%%

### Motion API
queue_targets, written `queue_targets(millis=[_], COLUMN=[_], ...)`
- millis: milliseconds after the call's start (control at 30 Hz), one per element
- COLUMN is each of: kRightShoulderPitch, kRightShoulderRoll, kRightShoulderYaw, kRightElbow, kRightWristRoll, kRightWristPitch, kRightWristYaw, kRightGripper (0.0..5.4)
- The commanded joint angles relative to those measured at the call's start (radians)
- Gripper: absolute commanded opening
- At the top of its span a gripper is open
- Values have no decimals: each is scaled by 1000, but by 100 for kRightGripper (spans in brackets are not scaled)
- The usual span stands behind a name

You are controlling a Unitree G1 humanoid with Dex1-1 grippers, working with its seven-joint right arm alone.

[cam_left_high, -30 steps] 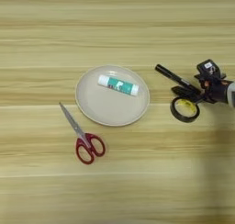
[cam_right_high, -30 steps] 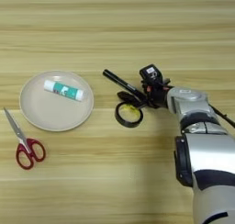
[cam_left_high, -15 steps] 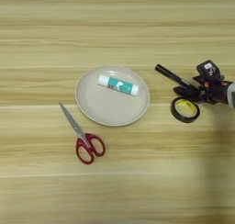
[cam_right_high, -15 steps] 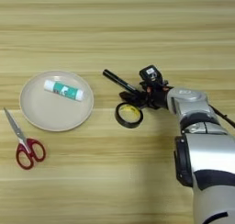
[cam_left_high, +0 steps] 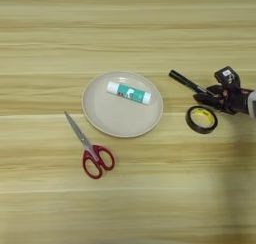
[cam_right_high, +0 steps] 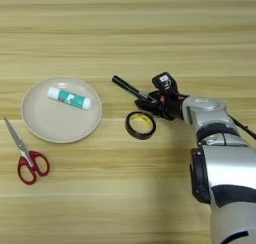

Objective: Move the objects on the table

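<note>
While the robot's two black fingers (cam_right_high: 150,104) close on the slim black marker pen (cam_right_high: 131,89) at three o'clock, red-handled scissors (cam_left_high: 90,147) and black tape ring (cam_right_high: 140,125) await moving on the tabletop (cam_left_high: 128,28).

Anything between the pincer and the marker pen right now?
Nothing visible does. The pincer is already at the near end of the marker pen. The tape ring lies just in front of it on the table, beside rather than between.
</note>
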Motion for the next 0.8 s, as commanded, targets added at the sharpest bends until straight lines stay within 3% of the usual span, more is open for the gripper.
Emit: queue_targets(millis=[33, 300, 800], kRightShoulderPitch=[-76, -73, -69], kRightShoulderRoll=[-44, -43, -43], kRightShoulderYaw=[-6, -4, -2], kRightElbow=[-39, -40, -41], kRightWristRoll=[4, 3, 2], kRightWristPitch=[-9, -10, -16], kRightWristYaw=[-20, -11, -5], kRightGripper=[216, 88, 86])
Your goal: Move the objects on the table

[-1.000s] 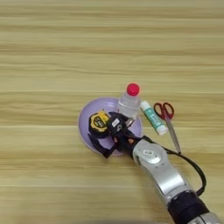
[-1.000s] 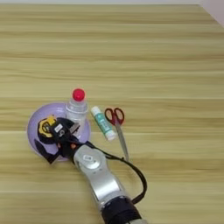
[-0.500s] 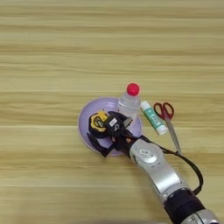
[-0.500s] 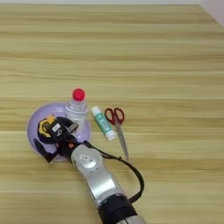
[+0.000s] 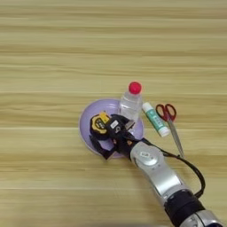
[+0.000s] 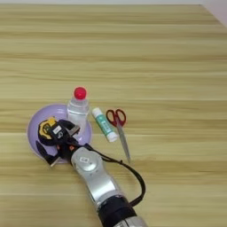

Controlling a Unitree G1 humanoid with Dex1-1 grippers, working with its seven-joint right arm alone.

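One gripper [image 5: 105,137] over plate [image 5: 85,128], touching tape measure [image 5: 99,124]

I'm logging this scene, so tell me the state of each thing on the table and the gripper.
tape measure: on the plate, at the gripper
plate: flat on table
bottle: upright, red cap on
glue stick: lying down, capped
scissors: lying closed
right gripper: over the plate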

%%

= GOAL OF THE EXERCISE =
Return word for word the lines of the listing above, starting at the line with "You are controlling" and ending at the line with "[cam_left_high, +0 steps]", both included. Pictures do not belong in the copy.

= RESPONSE AREA =
You are controlling a Unitree G1 humanoid with Dex1-1 grippers, working with its seven-joint right arm alone.

[cam_left_high, -30 steps] 
[cam_right_high, -30 steps] 
[cam_left_high, -15 steps] 
[cam_right_high, -15 steps] 
[cam_left_high, +0 steps] 

The output above is complete as it stands.